One of the UK’s largest battery storage schemes, built next to a windfarm, will offer vital services to the National Grid.

Nestling alongside rows of conifers and wind turbines in a Welsh valley, a pioneering project will materialise this summer that could prove a blueprint for unlocking Britain’s renewable energy potential.

The Upper Afan Valley near Swansea is already home to the biggest windfarm in England and Wales, but in July work will begin there on one of the UK’s largest battery storage schemes.

The Pen y Cymoedd wind energy project near Swansea.

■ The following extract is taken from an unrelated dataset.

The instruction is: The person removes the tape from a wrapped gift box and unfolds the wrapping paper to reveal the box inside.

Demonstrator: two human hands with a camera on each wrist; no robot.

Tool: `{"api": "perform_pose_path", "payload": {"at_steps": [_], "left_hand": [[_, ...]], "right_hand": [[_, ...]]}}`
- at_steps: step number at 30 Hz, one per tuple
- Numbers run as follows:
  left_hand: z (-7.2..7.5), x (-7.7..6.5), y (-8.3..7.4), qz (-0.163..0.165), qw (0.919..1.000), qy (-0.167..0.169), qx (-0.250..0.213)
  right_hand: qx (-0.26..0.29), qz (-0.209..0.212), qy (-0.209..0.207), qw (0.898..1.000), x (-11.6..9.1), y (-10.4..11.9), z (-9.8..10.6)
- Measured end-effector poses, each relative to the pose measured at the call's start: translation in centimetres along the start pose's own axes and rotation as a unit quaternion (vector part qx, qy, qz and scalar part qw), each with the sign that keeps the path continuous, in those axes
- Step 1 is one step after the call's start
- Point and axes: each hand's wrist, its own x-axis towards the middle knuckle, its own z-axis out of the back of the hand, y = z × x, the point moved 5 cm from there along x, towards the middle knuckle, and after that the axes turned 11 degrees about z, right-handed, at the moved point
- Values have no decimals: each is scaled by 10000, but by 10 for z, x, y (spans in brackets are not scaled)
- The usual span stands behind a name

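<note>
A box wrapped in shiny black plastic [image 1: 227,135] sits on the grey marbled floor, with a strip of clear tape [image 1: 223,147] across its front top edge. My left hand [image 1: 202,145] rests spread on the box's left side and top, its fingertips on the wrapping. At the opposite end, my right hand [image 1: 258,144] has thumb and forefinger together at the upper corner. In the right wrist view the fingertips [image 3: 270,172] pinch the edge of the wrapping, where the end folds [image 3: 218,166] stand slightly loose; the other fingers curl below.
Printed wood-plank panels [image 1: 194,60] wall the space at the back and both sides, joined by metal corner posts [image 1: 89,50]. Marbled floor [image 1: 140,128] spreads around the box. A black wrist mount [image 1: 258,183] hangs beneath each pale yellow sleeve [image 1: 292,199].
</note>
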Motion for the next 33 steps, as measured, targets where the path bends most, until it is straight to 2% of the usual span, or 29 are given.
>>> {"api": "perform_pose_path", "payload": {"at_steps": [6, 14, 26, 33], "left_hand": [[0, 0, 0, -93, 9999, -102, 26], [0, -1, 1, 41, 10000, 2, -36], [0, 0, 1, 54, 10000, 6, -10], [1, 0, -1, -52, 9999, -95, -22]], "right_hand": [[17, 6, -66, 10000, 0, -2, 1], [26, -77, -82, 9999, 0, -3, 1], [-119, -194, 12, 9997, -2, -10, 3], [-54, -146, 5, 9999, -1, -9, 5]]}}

Photograph: Vattenfall

Built by Swedish energy company Vattenfall, the facility will involve six shipping containers stuffed with lithium-ion batteries made by BMW’s electric car division.

The project is seen as a crucial part of the jigsaw for helping wind, solar and other renewable sources go from the 25% of UK power they provide today, to the much greater share the government needs to hit its climate change targets.

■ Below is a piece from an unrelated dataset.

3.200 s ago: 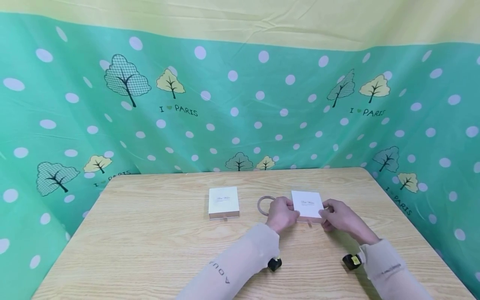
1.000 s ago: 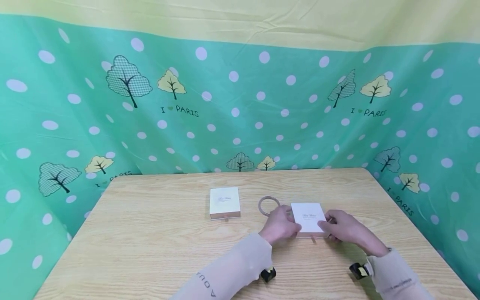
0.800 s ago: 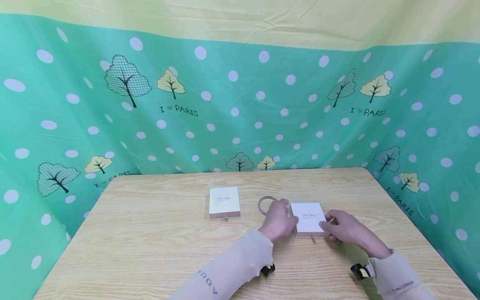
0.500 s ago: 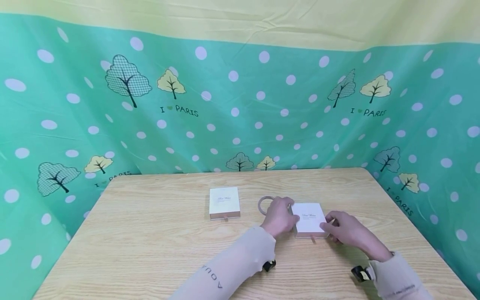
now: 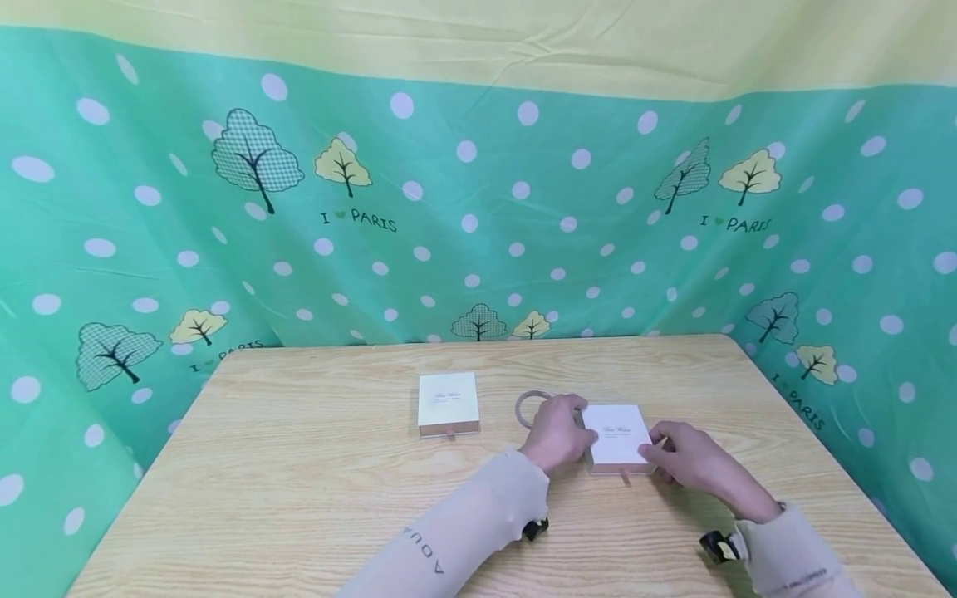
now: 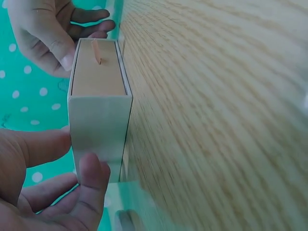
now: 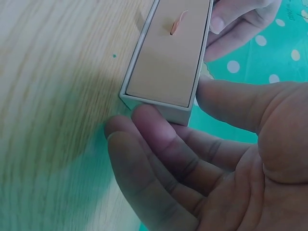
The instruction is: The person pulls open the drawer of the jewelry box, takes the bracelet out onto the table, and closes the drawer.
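A white drawer-style gift box (image 5: 617, 425) with printed script on its lid lies on the table between both hands. Its pinkish drawer front faces the person, with a short ribbon pull tab (image 7: 178, 23). At the left side, my left hand (image 5: 557, 433) holds the box, thumb on the top edge and fingertips against the side wall. My right hand (image 5: 689, 457) grips the near right corner: its thumb lies over the top edge, and curled fingers meet the side in the right wrist view. The drawer looks pushed in, flush with the sleeve.
A second, matching white box (image 5: 448, 399) sits farther left on the wooden table (image 5: 299, 473). Behind my left hand lies a greyish-pink ring (image 5: 518, 409), partly hidden by it. A green dotted curtain (image 5: 478, 249) hangs behind the table.
Over about three seconds the held box has come nearer the person, both hands with it. In the last second my left hand has shifted slightly farther back along the box's side.
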Action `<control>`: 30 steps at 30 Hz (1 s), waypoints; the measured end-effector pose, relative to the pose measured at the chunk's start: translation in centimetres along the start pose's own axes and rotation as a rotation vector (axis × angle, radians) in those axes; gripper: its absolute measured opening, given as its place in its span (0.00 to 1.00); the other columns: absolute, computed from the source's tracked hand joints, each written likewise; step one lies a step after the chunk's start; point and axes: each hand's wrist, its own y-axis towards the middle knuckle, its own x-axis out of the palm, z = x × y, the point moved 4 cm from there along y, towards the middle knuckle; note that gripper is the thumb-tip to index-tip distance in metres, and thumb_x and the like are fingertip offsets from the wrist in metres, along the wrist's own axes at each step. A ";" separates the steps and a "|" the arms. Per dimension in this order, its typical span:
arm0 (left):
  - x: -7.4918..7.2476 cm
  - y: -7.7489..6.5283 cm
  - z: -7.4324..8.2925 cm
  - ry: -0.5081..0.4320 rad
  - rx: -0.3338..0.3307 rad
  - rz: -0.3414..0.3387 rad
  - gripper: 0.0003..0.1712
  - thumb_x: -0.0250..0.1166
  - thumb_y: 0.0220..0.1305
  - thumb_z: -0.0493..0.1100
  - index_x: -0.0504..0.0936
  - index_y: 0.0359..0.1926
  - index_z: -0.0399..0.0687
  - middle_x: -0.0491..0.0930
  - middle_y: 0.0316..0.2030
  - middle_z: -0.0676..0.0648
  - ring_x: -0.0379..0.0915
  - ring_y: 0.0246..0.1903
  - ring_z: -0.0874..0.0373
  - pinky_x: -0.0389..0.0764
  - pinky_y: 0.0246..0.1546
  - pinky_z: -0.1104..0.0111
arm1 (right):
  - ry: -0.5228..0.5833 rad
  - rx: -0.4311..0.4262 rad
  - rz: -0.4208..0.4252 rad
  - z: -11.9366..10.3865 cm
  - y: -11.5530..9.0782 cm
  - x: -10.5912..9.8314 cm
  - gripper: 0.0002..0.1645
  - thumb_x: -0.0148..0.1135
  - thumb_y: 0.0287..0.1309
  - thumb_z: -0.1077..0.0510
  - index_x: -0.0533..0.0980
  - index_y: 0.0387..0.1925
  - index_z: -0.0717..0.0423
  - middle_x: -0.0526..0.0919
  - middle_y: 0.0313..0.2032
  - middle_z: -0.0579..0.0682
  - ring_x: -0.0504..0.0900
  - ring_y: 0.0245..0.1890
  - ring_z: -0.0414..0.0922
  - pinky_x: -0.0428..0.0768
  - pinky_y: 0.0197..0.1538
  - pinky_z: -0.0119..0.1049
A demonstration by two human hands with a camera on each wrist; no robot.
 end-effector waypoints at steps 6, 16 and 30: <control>0.1 0.0 -0.2 0.000 0.001 -0.009 0.30 0.73 0.51 0.40 0.77 0.57 0.45 0.78 0.51 0.44 0.74 0.39 0.59 0.77 0.32 0.75 | -0.012 -0.008 -0.005 -0.1 -0.1 -0.1 0.10 0.59 0.63 0.57 0.75 0.38 0.62 0.77 0.23 0.51 0.76 0.22 0.45 0.76 0.25 0.37; -0.1 -0.4 -0.5 0.000 0.024 -0.010 0.30 0.74 0.50 0.41 0.77 0.56 0.44 0.80 0.46 0.45 0.76 0.40 0.59 0.79 0.41 0.71 | -0.015 -0.040 -0.007 -0.3 -0.4 -0.1 0.10 0.60 0.63 0.56 0.76 0.35 0.61 0.76 0.20 0.50 0.75 0.21 0.45 0.73 0.24 0.37; -0.3 -1.4 -0.9 -0.058 0.031 -0.028 0.31 0.74 0.49 0.39 0.75 0.55 0.40 0.78 0.41 0.46 0.74 0.29 0.63 0.78 0.30 0.74 | 0.017 -0.071 -0.037 -0.6 -0.9 0.2 0.09 0.60 0.62 0.57 0.75 0.35 0.60 0.77 0.22 0.50 0.75 0.23 0.46 0.74 0.24 0.35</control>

The batteries will not store the electricity generated by the Pen y Cymoedd windfarm with which they share a site, but will offer vital services to the National Grid to cope with the fluctuations that come from renewable power.

Colocating the plant with the windfarm was key to making the economics of the scheme work. Vattenfall said that the site’s existing infrastructure, such as connections to the grid’s transmission network to take power around the UK, meant it was about £5m cheaper than building it on a standalone site.

“To connect a battery project to the transmission network would be prohibitively expensive, but because we have the windfarm already in place, we can share the assets. It’s a huge cost-saving,”

said Frank Elsworth, who is managing construction of the 22MW plant, the battery equivalent of 450 BMW i3 electric cars.